▶ ACTIVITY:
Return, word for word, the lines of the listing below from the one with "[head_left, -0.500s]" through the one with "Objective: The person", and no other lines.

"""

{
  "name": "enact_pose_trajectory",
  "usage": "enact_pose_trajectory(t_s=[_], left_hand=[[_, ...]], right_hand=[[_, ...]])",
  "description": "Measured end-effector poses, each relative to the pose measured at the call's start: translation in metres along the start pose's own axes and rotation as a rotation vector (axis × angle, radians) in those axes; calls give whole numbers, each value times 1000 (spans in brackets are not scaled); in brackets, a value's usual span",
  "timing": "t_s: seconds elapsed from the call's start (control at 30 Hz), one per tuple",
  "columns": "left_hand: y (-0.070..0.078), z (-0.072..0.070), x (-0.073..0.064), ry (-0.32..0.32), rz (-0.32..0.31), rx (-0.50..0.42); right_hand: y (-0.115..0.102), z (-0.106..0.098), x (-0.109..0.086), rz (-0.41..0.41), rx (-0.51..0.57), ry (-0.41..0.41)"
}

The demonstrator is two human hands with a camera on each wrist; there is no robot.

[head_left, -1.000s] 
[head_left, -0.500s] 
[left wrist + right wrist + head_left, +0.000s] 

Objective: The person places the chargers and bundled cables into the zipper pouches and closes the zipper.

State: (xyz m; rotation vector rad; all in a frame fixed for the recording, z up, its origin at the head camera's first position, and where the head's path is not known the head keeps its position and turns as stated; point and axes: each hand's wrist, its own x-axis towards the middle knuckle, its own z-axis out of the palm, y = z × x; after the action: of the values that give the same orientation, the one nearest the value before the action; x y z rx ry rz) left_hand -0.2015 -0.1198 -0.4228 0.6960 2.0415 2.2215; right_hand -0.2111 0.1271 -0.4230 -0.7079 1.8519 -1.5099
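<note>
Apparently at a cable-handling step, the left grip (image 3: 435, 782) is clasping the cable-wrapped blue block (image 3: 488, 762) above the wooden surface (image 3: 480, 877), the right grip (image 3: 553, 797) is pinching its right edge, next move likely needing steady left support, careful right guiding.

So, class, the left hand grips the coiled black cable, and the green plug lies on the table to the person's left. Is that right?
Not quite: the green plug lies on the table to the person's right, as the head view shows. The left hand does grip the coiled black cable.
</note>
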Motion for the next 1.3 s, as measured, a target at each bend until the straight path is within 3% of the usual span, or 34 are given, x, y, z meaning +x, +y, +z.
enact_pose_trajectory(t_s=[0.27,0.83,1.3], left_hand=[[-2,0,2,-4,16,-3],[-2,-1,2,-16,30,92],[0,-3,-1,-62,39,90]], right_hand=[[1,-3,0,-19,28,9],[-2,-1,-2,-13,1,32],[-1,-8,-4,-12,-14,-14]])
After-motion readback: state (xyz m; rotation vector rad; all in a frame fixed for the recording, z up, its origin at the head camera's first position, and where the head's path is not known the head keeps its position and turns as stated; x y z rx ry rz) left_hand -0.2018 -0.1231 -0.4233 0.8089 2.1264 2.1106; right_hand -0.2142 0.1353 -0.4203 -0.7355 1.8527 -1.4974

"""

▶ THE ANSWER:
[head_left, -0.500s] 
[left wrist + right wrist + head_left, +0.000s] 

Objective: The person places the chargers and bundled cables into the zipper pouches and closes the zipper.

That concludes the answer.